203km into my road trip from Joburg to, indirectly, Cape Town.
I don't want to be distracted: not by people and the electric-sexual-nomadness of these crazy places that are so like border posts.
Transience and faces-from-other-places-that-I-don't-know has an inherent eroticness for me that I can explain, later.
Fuel. Coffee. Eat. Think.
I've had to be disciplined to sit down and write. I have two million excuses not to, the too-cold air conditioning is one of them.
I bathed deeply in preparation for this road trip. I always do. The anticipation of who knows what. Like, for example, I know that I want to be in Mossel Bay tomorrow morning sometime. But it's 1000km away. I will have to sleep; deliciously I wonder where.
In the bath I looked at my feet. I shaved my legs; every week I do that (it's a habit from my 'cycling' days).
I have packed light; this is a writer and photographer's trip, and the destination is irrelevant even though I have one.

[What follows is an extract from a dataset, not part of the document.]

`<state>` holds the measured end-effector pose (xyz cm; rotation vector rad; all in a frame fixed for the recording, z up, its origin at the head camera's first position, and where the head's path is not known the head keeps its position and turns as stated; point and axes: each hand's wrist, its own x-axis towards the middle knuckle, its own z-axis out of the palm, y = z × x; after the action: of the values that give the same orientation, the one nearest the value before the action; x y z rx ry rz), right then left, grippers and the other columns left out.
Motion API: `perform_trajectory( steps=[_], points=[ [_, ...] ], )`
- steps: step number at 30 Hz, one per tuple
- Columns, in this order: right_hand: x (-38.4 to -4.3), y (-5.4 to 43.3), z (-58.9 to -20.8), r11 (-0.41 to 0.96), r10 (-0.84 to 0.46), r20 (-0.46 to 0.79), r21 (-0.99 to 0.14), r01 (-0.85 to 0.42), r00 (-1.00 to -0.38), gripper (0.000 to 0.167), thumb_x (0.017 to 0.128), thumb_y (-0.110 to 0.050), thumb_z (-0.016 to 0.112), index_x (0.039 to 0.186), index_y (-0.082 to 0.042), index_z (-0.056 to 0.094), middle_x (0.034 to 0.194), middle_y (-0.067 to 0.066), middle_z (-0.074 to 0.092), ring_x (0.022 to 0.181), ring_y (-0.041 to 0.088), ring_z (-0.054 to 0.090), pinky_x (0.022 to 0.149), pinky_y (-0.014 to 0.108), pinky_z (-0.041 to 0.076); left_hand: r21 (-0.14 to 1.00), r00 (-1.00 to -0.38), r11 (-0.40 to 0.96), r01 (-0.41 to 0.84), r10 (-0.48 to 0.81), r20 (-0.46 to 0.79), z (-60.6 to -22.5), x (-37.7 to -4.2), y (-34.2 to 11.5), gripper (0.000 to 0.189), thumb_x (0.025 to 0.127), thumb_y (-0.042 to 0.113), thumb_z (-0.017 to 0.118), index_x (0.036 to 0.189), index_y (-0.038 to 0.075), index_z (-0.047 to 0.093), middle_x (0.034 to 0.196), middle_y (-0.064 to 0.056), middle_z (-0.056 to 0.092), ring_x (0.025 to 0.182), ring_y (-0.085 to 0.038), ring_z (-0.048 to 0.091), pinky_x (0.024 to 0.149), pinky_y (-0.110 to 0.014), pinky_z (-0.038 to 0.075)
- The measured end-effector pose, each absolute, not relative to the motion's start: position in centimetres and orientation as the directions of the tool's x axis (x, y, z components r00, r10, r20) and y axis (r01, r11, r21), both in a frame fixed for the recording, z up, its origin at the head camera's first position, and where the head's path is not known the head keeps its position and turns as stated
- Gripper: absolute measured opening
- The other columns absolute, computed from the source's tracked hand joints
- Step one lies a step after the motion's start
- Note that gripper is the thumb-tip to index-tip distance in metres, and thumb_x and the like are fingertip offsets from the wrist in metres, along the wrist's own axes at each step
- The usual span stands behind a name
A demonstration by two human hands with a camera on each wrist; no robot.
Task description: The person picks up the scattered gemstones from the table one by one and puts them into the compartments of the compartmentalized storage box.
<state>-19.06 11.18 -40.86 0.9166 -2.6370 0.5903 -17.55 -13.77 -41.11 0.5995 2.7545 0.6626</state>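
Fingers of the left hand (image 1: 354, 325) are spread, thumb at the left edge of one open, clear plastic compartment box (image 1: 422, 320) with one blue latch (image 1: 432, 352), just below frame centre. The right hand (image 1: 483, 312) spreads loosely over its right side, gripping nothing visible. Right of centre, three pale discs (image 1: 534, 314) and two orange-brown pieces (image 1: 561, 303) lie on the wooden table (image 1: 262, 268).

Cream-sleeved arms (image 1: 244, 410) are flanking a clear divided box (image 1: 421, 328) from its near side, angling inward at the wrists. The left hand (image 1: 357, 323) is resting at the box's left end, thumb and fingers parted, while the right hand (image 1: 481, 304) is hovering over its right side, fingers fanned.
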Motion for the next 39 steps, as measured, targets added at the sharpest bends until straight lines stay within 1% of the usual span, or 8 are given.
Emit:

I have a bag containing some clothes, some toiletries, a book, a gardening magazine and the last, but fat, Mail & Guardian for 2011. And, for old time's sake, an empty, brand new spiral bound A4 notebook with a charcoal cover. It's for my morning pages.
I also left my pc behind, and have only my cell phone, my iPad and my lean bag of camera equipment. Oh ja, and my fast-beating heart.
Leaving behind a dark, wet and moody Joburg, the sunny, bright and friendly Free State embraced me: mealies, grain silos, flat earth, sunflowers.
Large Afrikaans men sunburnt in their shorts, socks, paunches, mustaches, bald pates, ugly sunglasses and Mercedes Benz's.
I feel at home here. I was spent two years of my youth in the army here: Tempe, Bloemfontein.
I've read Denys Reitz's 'Commando', and anticipate volume two of his gripping Anglo Boer War trilogy. His true story. It's above the fireplace in my bedroom at home.
I also had an intense personal relationship (yes, my word choice gives it away) rooted in Senekal, a Free State village-town off the beaten track.
I love the flatness and the light, it's an unusual bright-pure-light that smacks of the surreal.
I've also read Zakes Mda's novel based on the Apartheid racial-barrier-blurring events that, unbelievably, took place in Excelsior, which I visited and explored during its drought in 2004. Fascination.
But now I must pay my bill, empty my bladder and head towards historical, practical Colesburg, across the Cape border. Then, where to sleep?
400km to that decision, and a fork in the road. Literally.